→ Task prompt
Only the lines below between the one holding "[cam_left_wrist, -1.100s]" and the one holding "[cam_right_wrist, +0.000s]", inclusive, are to be reproduced word for word; the pictures are to be left out.

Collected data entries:
□ □ □ □
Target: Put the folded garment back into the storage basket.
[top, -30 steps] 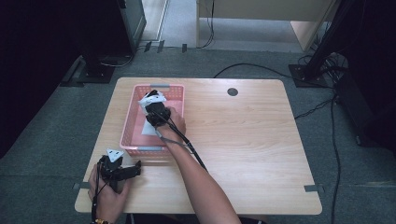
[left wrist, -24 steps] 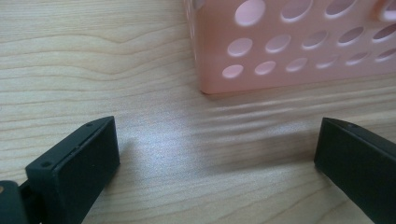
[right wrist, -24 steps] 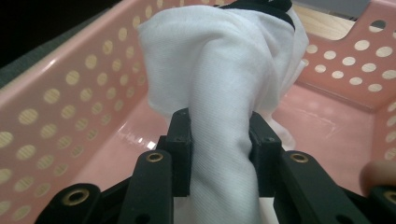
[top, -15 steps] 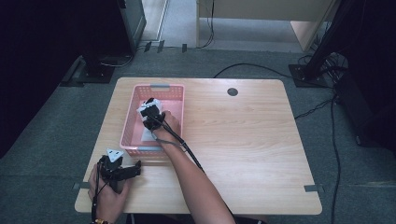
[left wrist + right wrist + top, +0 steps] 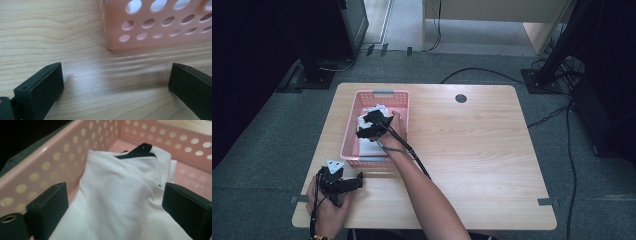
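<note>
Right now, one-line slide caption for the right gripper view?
Right claw open over a folded white cloth lying in the pink basket.

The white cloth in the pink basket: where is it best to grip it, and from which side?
Grip the raised fold of the white cloth from above, since the pink basket walls block its sides. The right gripper, whose jaws have just been opening, straddles it.

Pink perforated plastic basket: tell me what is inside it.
A folded white cloth with a black trim strip lies on the floor of the pink perforated plastic basket, between the open jaws of the right hand-held gripper. Anything beneath the cloth is hidden.
</note>
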### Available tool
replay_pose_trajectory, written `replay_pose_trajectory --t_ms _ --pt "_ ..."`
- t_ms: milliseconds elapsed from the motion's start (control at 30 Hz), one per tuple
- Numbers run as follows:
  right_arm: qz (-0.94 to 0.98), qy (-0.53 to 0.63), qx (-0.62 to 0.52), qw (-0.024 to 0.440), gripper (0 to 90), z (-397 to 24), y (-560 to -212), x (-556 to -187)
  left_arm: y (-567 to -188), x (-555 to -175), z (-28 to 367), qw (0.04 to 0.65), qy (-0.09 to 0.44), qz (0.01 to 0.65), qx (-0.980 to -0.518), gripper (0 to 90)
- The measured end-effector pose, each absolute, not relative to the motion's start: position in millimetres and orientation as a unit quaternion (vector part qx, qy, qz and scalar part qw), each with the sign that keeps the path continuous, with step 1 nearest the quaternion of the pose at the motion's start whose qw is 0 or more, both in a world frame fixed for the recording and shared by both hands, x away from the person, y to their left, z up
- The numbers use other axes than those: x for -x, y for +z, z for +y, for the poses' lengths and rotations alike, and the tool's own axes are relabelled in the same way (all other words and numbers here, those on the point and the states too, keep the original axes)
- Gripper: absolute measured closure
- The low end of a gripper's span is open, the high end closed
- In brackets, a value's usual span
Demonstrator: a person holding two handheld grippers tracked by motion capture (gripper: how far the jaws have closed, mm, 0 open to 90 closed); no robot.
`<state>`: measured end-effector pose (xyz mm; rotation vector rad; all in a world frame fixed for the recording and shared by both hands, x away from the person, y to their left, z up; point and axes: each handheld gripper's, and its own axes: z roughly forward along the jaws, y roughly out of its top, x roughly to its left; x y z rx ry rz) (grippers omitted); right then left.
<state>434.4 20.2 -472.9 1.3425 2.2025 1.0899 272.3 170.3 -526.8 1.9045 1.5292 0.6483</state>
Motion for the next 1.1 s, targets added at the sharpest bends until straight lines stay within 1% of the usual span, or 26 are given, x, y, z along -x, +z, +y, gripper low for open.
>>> replay_pose_trajectory --t_ms 33,167,200,233,300,367,467,667,1100 --pt "0.774 0.387 -0.471 0.172 1.3 19.0 -470.4 -433.9 -526.8 -272.3 170.4 0.302 0.244 0.576 -0.719 0.0" --pt "0.767 0.397 -0.477 0.166 0.0 14.0 -460.9 -431.6 -526.8 -272.3 170.3 0.302 0.244 0.575 -0.72 0.0" --pt "0.761 0.42 -0.473 0.146 0.0 9.3 -453.2 -429.5 -526.8 -272.3 170.3 0.302 0.244 0.575 -0.72 0.0" --pt "0.755 0.436 -0.471 0.136 0.0 6.2 -449.7 -428.4 -526.8 -272.3 170.3 0.302 0.244 0.575 -0.72 0.0" --pt "0.748 0.449 -0.472 0.126 0.0 0.2 -443.9 -427.0 -526.7 -272.3 170.3 0.302 0.244 0.575 -0.72 0.0" --pt "0.747 0.454 -0.47 0.125 0.0 -2.8 -441.1 -426.1 -526.7 -272.3 170.3 0.302 0.244 0.575 -0.72 0.0" --pt "0.742 0.462 -0.465 0.139 0.0 -14.7 -430.4 -422.0 -526.9 -272.4 170.2 0.303 0.245 0.576 -0.719 0.0" --pt "0.734 0.464 -0.47 0.158 0.0 -34.5 -420.8 -418.1 -526.8 -272.3 170.2 0.302 0.244 0.576 -0.719 0.0" --pt "0.725 0.455 -0.482 0.185 0.0 -72.9 -420.3 -413.5 -526.8 -272.4 170.4 0.302 0.245 0.575 -0.72 0.0"
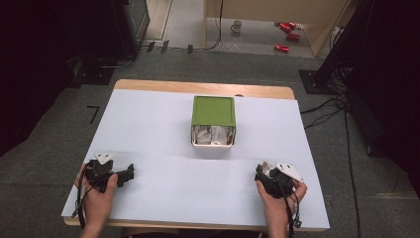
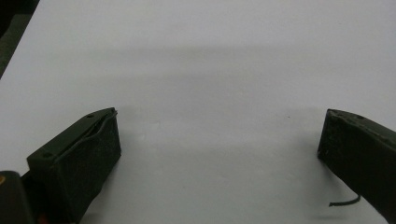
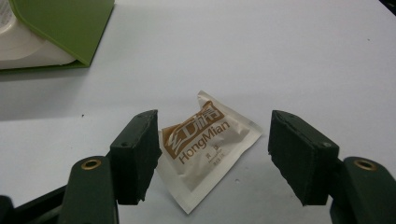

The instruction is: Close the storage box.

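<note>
A white sachet [image 3: 205, 149] printed "HongMian" in brown lies flat on the white table sheet, between the jaws of my right gripper [image 3: 217, 128]. The jaws stand open on either side of it, and the left pad is close to the sachet's edge. In the high view my right gripper [image 1: 265, 171] is near the table's front right, held in a hand. A hand also holds my left gripper [image 1: 129, 172] at the front left, where it points right. Its jaws [image 2: 219, 133] are open over bare sheet with nothing between them.
A green box [image 1: 213, 110] stands at the middle back of the table, its open front showing more sachets [image 1: 213, 135]. Its green wall [image 3: 60, 23] rises at the upper left of the right gripper view. Cables, cans and a mug lie on the floor beyond.
</note>
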Tool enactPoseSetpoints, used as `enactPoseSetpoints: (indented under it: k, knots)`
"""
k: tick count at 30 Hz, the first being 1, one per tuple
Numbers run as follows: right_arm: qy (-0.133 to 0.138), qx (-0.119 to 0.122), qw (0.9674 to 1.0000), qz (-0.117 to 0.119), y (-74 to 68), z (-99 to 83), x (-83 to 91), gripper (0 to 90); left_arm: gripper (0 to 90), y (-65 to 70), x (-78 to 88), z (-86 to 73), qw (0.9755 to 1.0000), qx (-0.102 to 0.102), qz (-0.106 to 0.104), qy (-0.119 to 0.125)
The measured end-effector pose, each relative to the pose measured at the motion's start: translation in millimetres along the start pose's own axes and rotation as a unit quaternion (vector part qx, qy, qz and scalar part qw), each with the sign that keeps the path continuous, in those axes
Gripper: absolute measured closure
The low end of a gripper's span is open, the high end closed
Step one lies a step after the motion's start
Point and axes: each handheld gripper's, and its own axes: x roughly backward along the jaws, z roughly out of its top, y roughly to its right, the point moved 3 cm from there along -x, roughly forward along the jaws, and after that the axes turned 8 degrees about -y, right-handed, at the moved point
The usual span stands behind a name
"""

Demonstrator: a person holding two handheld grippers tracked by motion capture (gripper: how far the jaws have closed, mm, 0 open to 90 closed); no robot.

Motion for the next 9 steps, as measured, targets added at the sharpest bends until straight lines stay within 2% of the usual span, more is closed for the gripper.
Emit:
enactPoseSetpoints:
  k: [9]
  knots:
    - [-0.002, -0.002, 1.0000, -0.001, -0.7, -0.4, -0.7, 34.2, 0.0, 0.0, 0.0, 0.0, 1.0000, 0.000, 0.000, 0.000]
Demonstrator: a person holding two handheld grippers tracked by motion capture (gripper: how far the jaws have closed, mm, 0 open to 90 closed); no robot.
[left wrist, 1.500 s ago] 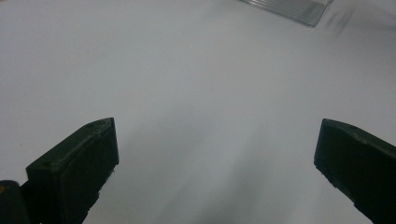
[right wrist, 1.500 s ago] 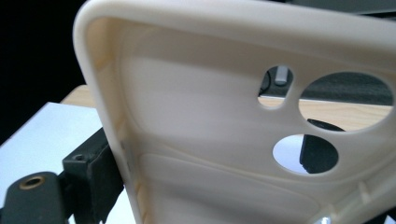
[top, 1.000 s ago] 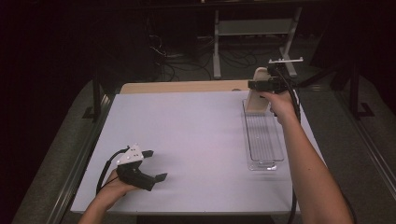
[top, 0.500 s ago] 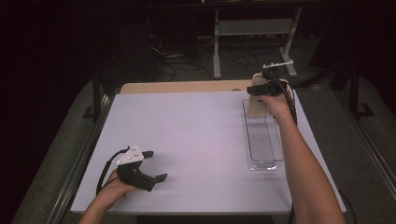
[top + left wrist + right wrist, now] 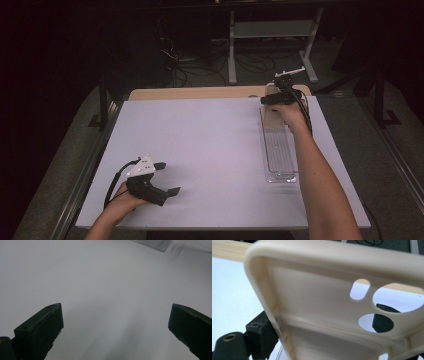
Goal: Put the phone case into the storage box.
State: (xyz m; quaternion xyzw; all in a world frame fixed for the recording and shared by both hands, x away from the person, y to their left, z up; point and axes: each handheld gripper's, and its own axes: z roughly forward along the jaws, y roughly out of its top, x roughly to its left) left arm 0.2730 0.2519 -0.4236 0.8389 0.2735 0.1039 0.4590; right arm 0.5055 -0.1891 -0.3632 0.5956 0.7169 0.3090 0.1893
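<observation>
The cream phone case (image 5: 332,302) is sitting in the right tool (image 5: 280,97) at the far right of the tabletop (image 5: 210,150), just over the far end of the long clear tray (image 5: 278,150). In the right gripper view it's showing its hollow inner side w/ raised rim, one slot and two round camera cutouts; one dark jaw is showing through a cutout behind the back panel, the other is sitting on the near side at the rim, so the tool is looking clamped across the case wall near its edge. Judging by looks: it's a thin moulded shell, very light, probably a bit flexible, smooth-ish so it could be slipping or twisting if pinched only at a corner. Best grip is probably along a long side rim or flat across the back panel away from the cutouts, since the thin bridges betw. the holes are the weakest part; no need for much squeeze. Can't tell whether the case is touching the tray or hanging just above it. The tray itself is looking empty, lying lengthwise along the right side, the person's right forearm running beside it. Well apart, at the near left, the left tool (image 5: 167,192) is resting low on the white tabletop in the person's left hand, jaws spread wide w/ nothing betw. them, as the left gripper view is showing; a corner of the tray is peeking in at its top edge.
</observation>
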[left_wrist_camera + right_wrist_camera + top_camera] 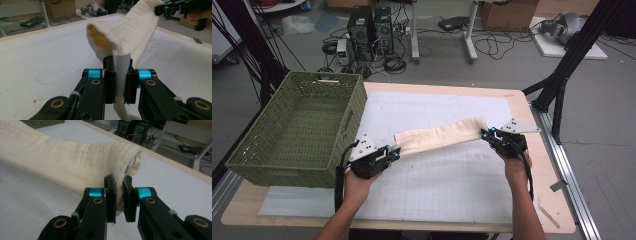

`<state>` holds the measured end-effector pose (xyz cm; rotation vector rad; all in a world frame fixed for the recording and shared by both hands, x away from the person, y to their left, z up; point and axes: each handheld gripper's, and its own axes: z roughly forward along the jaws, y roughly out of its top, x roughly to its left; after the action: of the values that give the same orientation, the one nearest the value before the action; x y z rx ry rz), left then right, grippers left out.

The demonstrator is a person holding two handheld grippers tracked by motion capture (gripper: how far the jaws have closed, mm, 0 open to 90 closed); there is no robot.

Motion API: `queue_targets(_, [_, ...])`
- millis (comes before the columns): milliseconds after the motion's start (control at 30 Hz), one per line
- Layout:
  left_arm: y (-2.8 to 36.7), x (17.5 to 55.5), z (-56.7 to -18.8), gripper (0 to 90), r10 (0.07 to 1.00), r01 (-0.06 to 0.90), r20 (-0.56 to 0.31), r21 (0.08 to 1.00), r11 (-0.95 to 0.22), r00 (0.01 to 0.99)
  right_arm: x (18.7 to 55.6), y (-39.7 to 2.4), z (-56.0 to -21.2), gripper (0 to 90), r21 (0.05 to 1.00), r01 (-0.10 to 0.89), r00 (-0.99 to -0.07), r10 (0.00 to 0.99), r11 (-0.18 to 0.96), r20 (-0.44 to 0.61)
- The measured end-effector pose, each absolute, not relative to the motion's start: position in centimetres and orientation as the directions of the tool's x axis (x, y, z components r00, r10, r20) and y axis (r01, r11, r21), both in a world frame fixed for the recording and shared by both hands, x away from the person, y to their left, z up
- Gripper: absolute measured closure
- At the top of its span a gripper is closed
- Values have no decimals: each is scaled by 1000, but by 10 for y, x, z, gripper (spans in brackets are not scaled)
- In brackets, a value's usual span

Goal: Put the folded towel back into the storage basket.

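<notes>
A cream folded cloth [439, 136] hangs stretched between both grippers above the white gridded mat [442, 190]. My left gripper [393, 153] is shut on its left end; in the left gripper view the cloth [130, 32] rises from the closed jaws with a white label strip [120, 72] pinched between them and an orange patch inside a fold. My right gripper [486, 133] is shut on the right end, where the cloth [75, 167] runs off to the left from the jaws. The right gripper [162, 9] also appears far off, top right, in the left gripper view.
A green woven basket [347, 107] stands on the table's left side, close to my left hand. The wooden table edge [557, 200] runs along the right. Computers [371, 30], cables and black frame legs [562, 70] are on the floor beyond the table.
</notes>
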<state>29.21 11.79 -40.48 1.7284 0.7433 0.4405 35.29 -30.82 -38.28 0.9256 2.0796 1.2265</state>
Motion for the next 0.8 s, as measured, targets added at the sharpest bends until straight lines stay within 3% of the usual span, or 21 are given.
queue_targets(800, [122,257,-372,829,674,128,-25,986,-104,738,408,-278,-326,831,920,179,-671,727,349,-145])
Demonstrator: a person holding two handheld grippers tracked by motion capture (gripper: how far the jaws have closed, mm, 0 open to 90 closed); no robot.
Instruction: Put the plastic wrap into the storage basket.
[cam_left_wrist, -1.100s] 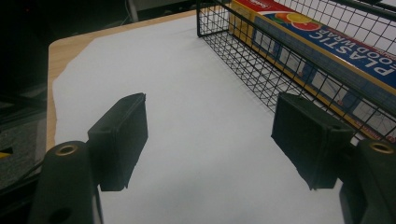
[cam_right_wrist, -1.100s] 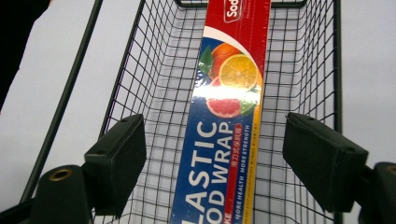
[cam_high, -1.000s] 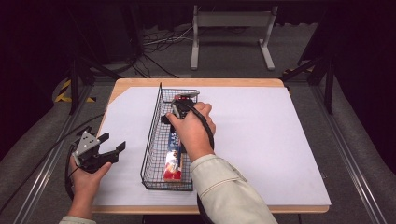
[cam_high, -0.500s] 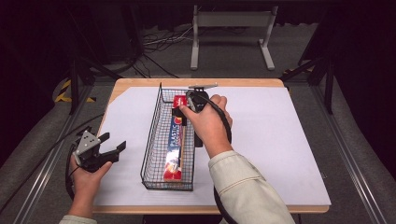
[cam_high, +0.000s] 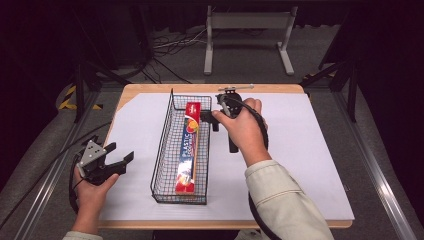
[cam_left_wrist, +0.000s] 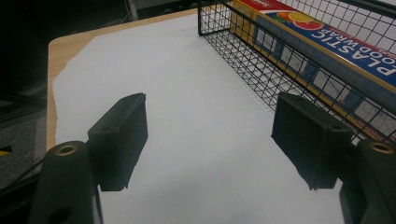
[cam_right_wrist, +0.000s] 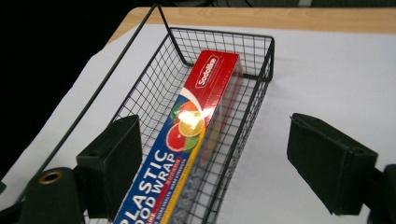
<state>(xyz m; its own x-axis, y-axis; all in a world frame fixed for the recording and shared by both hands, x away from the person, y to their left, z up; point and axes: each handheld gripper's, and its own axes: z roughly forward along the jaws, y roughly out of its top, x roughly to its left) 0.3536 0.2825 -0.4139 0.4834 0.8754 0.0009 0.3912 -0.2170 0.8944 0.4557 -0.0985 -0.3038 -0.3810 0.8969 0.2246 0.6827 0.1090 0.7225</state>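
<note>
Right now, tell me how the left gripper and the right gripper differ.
The left gripper sits at the table's near left edge, away from the wire basket; the right gripper hangs by the basket's far right rim. The left faces bare white paper; the right looks down on the plastic wrap box. Both are open and hold nothing.

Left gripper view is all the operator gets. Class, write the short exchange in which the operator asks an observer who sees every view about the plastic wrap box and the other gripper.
Operator: Is the other gripper holding the box?
Observer: No. The right gripper has its jaws apart. They have just been opening, and nothing is between the pads.
Operator: I see only part of the box through the mesh. What is at its far end?
Observer: The plastic wrap box ends in a red panel with a white brand name, lying just short of the far wall of the wire basket.
</note>
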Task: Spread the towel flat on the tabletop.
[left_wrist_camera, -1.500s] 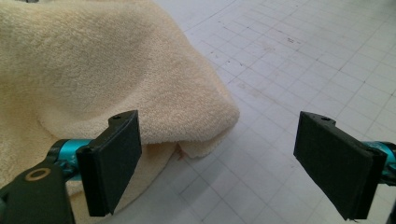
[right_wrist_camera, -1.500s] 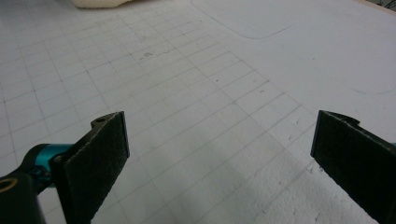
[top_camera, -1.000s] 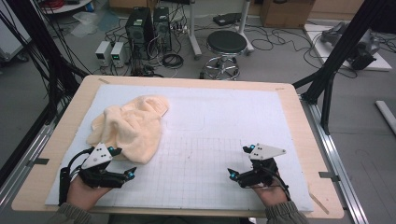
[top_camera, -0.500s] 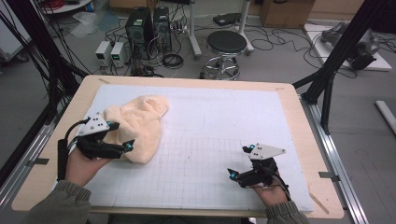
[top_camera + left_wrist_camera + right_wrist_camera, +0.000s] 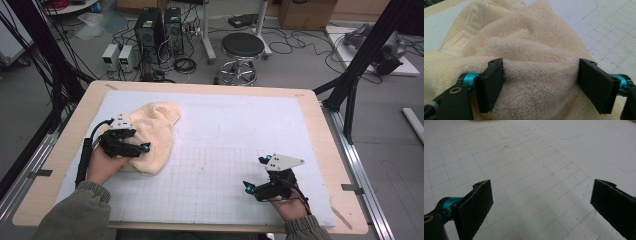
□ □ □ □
→ Your solution
[cam_left_wrist, -1.100s] 
[cam_right_wrist, -1.100s] 
[cam_high, -1.000s] 
[cam_high, -0.500s] 
[cam_high, +0.000s] 
[cam_left_wrist, +0.000s] 
[cam_right_wrist, +0.000s] 

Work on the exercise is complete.